**TASK PROMPT**.
When you transcribe the data below, reproduce every line exactly and leave each picture out.

**Items from a data source**.
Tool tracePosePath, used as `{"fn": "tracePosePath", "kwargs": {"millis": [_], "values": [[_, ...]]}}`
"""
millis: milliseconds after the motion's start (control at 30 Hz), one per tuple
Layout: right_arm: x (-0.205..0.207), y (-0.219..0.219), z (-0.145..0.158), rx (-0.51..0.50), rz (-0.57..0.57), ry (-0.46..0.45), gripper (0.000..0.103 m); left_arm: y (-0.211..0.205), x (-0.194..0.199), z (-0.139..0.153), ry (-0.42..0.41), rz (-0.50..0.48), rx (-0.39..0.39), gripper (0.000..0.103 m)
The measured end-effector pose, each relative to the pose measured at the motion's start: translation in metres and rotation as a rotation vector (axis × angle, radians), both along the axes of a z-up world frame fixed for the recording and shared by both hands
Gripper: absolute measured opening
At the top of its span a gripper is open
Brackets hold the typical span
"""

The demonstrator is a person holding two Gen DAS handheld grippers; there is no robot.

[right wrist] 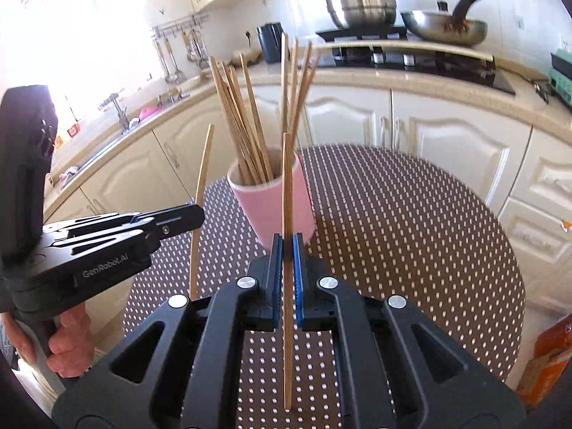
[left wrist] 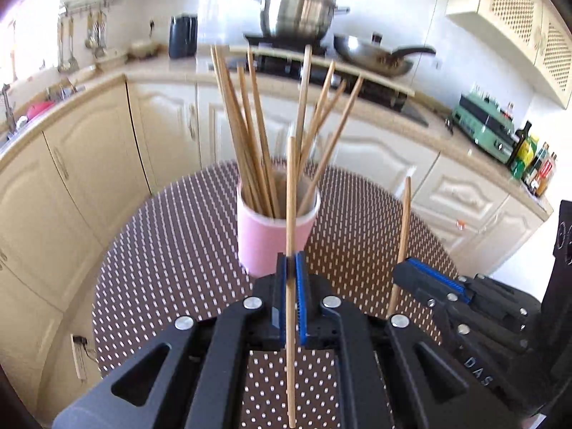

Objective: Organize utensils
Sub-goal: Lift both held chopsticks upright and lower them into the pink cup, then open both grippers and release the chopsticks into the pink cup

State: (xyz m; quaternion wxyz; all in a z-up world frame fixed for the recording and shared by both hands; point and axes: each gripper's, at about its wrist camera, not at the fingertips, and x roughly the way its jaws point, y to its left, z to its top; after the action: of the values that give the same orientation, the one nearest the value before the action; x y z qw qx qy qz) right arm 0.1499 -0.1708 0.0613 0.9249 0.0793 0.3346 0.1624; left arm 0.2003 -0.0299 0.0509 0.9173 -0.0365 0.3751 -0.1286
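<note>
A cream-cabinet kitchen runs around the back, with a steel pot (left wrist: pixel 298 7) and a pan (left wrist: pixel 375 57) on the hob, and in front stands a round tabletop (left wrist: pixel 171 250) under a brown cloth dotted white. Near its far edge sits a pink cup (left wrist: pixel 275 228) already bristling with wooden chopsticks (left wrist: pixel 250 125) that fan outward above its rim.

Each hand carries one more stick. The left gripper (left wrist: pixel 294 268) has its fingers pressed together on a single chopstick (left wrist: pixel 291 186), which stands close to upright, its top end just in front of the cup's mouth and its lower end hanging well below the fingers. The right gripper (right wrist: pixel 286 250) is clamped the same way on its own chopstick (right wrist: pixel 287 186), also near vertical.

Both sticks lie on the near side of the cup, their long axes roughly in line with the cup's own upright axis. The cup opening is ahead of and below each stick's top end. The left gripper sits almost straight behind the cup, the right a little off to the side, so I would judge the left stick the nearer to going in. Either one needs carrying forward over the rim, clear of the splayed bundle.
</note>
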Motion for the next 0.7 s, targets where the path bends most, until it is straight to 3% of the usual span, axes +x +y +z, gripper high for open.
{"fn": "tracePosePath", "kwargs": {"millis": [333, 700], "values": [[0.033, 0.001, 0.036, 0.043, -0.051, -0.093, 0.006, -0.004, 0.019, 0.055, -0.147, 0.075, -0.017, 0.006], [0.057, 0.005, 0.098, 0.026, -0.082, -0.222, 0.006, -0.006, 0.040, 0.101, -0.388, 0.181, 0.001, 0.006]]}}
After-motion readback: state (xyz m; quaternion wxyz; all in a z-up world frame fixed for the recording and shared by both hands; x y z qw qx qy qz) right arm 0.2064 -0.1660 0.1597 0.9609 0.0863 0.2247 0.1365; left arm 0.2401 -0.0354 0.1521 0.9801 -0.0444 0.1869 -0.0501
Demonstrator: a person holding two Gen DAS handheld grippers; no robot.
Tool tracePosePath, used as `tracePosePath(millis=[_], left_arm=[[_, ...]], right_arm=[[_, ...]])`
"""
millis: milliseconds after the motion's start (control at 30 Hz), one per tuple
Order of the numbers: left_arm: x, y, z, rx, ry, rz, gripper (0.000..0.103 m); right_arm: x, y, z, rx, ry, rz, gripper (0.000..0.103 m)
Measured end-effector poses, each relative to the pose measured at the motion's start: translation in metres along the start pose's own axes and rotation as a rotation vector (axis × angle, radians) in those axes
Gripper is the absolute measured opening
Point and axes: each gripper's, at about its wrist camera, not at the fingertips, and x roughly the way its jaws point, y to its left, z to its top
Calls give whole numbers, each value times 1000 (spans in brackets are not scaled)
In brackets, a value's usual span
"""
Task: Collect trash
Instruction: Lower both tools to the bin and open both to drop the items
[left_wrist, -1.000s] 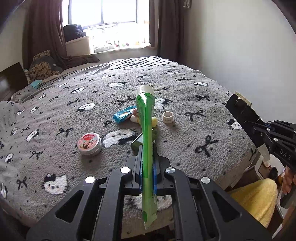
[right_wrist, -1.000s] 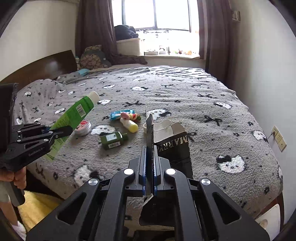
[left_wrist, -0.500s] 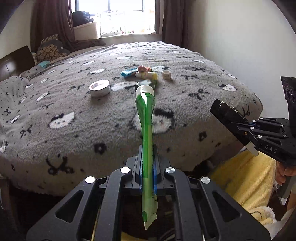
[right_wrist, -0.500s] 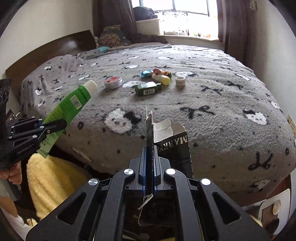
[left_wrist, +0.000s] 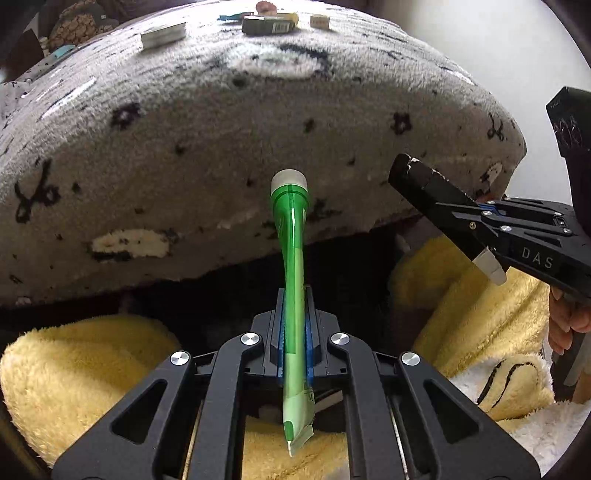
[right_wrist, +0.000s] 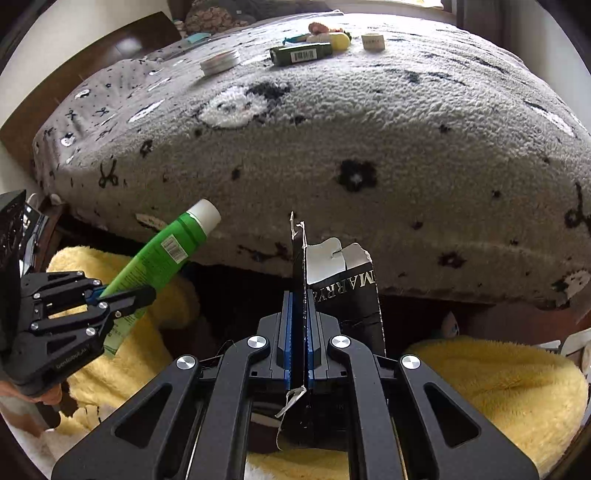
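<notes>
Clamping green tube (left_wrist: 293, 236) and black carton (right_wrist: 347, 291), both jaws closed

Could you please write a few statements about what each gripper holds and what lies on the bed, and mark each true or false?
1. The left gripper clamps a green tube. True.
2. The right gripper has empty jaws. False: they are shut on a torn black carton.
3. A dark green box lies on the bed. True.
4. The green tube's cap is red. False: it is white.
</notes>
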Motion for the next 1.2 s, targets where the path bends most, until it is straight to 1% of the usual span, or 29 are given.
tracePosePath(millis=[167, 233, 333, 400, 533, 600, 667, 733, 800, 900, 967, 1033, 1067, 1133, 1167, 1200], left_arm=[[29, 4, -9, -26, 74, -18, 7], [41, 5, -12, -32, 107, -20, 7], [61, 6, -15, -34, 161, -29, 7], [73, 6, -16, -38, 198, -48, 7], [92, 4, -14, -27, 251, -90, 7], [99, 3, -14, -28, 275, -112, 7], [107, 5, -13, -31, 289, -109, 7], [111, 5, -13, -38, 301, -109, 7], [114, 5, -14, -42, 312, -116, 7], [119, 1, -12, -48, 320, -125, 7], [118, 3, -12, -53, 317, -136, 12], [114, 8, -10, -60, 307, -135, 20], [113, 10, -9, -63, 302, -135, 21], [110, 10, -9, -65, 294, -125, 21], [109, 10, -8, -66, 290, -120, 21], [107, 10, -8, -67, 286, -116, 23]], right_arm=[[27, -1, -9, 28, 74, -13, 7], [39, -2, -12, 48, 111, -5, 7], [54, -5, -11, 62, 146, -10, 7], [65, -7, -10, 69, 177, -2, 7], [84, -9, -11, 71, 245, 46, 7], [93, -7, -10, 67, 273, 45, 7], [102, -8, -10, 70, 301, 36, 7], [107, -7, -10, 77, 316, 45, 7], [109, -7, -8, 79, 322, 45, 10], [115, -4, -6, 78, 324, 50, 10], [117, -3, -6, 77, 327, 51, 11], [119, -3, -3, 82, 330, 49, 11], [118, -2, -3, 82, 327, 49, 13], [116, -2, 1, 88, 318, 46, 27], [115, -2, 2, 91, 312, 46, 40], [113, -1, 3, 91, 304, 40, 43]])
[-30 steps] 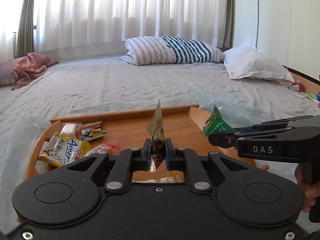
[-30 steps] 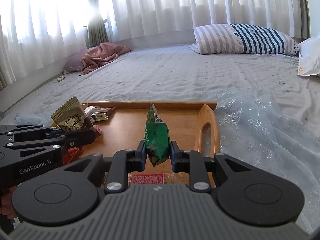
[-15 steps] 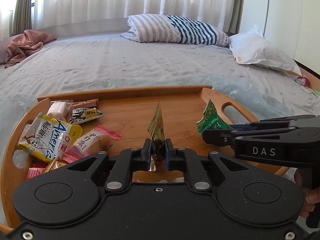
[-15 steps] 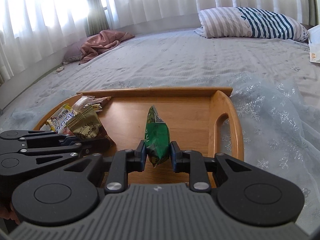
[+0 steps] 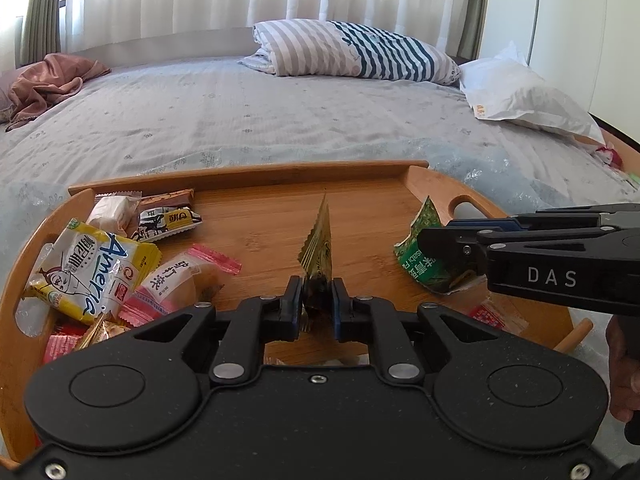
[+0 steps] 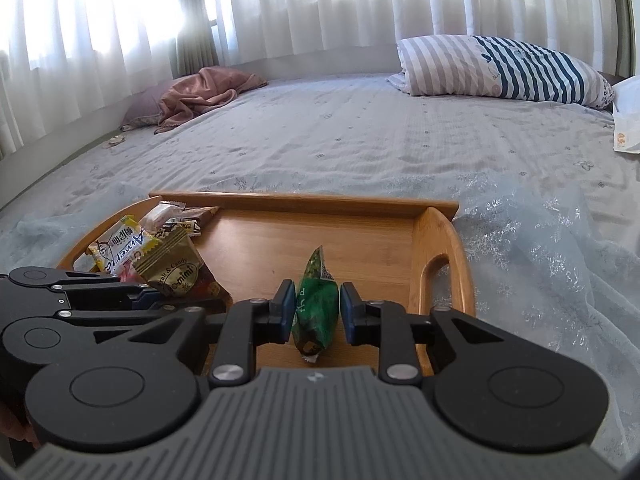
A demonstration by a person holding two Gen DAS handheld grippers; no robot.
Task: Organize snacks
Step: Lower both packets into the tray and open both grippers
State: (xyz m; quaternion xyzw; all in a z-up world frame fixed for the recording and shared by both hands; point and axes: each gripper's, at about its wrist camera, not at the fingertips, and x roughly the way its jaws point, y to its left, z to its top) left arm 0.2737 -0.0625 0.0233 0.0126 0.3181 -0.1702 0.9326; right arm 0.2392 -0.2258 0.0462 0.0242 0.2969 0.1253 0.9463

**SOLVED PROBLEM**.
Tool tracePosePath, used as `{"fn": "tracePosePath", "kwargs": {"millis": [_], "values": [[_, ...]]}}`
"""
millis: milliseconds after the motion's start (control at 30 Hz), one per tuple
Layout: right_arm: x (-0.205..0.207), y (-0.219..0.219), z (-0.145..0.158), rx (-0.51..0.50), rz (-0.57..0.57), ry (-0.46..0.45), gripper (0.000..0.103 m); left_arm: y (-0.211..0.205), x (-0.194..0.199), z (-0.139..0.153), ry (-0.42..0.41), rz (-0.50..0.48), rx (-0.39..0.39), gripper (0.000..0.103 m)
The measured end-effector pose, each relative to the pose measured at the motion's start: translation in metres and rotation as a rotation vector (axis × angle, radians), both along the axes of a z-up world frame fixed for the recording and shared by both hands
Gripper: absolute measured opening
At the top of its span a gripper is open
Brackets hold the typical span
"""

The demonstrator is a person holding two Gen DAS handheld grippers; there is no robot.

[right wrist] 
[left wrist] 

Objective: Organize utensils
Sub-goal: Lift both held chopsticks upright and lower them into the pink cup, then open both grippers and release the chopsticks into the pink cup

State: (xyz m; quaternion wxyz; all in a z-up world frame fixed for the recording and shared by both hands; point and axes: each gripper's, at about its wrist camera, not at the fingertips, and x roughly the way its jaws point, y to its left, z to its top; after the action: of the values that give the same orientation, the one nearest the value before the action; x y z qw qx qy qz) right arm 0.1499 -0.1708 0.0613 0.9249 0.0793 0.3346 0.1624; left arm 0.2003 -0.0299 0.0509 0.9173 -0.0365 0.3751 -0.1286
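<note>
A cream-cabinet kitchen runs around the back, with a steel pot (left wrist: pixel 298 7) and a pan (left wrist: pixel 375 57) on the hob, and in front stands a round tabletop (left wrist: pixel 171 250) under a brown cloth dotted white. Near its far edge sits a pink cup (left wrist: pixel 275 228) already bristling with wooden chopsticks (left wrist: pixel 250 125) that fan outward above its rim.

Each hand carries one more stick. The left gripper (left wrist: pixel 294 268) has its fingers pressed together on a single chopstick (left wrist: pixel 291 186), which stands close to upright, its top end just in front of the cup's mouth and its lower end hanging well below the fingers. The right gripper (right wrist: pixel 286 250) is clamped the same way on its own chopstick (right wrist: pixel 287 186), also near vertical.

Both sticks lie on the near side of the cup, their long axes roughly in line with the cup's own upright axis. The cup opening is ahead of and below each stick's top end. The left gripper sits almost straight behind the cup, the right a little off to the side, so I would judge the left stick the nearer to going in. Either one needs carrying forward over the rim, clear of the splayed bundle.
</note>
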Motion for the next 0.7 s, targets where the path bends most, until it is straight to 3% of the usual span, axes +x +y +z, gripper high for open.
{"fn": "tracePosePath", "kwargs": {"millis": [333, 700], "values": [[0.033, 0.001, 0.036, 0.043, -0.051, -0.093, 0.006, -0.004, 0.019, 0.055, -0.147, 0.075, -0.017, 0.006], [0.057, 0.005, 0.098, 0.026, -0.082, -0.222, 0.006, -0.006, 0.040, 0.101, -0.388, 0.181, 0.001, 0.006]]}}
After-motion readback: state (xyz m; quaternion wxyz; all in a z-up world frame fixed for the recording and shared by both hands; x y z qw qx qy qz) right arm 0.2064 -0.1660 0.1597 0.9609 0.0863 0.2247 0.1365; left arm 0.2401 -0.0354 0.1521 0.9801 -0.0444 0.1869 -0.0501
Demonstrator: a person holding two Gen DAS handheld grippers; no robot.
Tool tracePosePath, used as `tracePosePath(millis=[_], left_arm=[[_, ...]], right_arm=[[_, ...]])`
"""
millis: milliseconds after the motion's start (control at 30 Hz), one per tuple
Order of the numbers: left_arm: x, y, z, rx, ry, rz, gripper (0.000..0.103 m); right_arm: x, y, z, rx, ry, rz, gripper (0.000..0.103 m)
Measured end-effector poses, each relative to the pose measured at the motion's start: translation in metres along the start pose's own axes and rotation as a rotation vector (axis × angle, radians) in those axes
Gripper is the absolute measured opening
Point and axes: each gripper's, at about its wrist camera, not at the fingertips, and x roughly the way its jaws point, y to its left, z to its top
Calls give whole numbers, each value times 1000 (spans in brackets are not scaled)
In brackets, a value's usual span
"""
Task: Collect trash
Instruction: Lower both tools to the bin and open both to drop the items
[left_wrist, -1.000s] 
[right_wrist, -1.000s] 
[left_wrist, -0.500s] 
[right_wrist, -0.500s] 
[left_wrist, +0.000s] 
[right_wrist, +0.000s] 
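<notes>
Clamping green tube (left_wrist: 293, 236) and black carton (right_wrist: 347, 291), both jaws closed

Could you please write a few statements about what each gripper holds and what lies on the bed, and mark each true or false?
1. The left gripper clamps a green tube. True.
2. The right gripper has empty jaws. False: they are shut on a torn black carton.
3. A dark green box lies on the bed. True.
4. The green tube's cap is red. False: it is white.
</notes>
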Motion for the next 1.2 s, targets where the path bends most, until it is straight to 1% of the usual span, or 29 are given.
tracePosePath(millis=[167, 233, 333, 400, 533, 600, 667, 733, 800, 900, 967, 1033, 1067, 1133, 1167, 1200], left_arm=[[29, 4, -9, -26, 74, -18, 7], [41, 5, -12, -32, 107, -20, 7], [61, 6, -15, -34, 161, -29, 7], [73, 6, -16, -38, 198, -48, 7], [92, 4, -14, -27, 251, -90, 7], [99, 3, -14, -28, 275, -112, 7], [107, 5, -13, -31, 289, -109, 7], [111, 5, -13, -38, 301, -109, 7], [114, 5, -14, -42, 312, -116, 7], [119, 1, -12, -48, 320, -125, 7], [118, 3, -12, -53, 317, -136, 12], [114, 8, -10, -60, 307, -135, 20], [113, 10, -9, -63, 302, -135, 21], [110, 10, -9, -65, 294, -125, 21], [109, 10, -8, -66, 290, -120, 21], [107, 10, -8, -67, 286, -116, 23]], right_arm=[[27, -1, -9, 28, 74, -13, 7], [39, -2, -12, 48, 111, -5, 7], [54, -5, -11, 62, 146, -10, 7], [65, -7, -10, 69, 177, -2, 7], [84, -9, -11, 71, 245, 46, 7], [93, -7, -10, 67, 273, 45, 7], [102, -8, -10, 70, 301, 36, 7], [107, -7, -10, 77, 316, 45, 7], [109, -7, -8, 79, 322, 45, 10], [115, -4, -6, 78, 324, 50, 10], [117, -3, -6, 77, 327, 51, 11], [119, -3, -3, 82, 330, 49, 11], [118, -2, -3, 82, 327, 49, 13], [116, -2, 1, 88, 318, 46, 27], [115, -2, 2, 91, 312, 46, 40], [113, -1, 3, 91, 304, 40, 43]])
[-30 steps] 
[-30 steps] 
[-15 steps] 
[-15 steps] 
[+0 steps] 
[+0 steps] 
A demonstration by a person holding two Gen DAS handheld grippers; no robot.
Task: Organize snacks
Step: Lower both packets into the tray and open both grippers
State: (xyz m; quaternion xyzw; all in a z-up world frame fixed for the recording and shared by both hands; point and axes: each gripper's, at about its wrist camera, not at the fingertips, and x roughly the way its jaws point, y to its left, z to its top) left arm 0.2737 -0.0625 0.0233 0.0126 0.3181 -0.1702 0.9326; right arm 0.2392 -0.2258 0.0462 0.0242 0.2969 0.1253 0.9463

Work on the exercise is finished.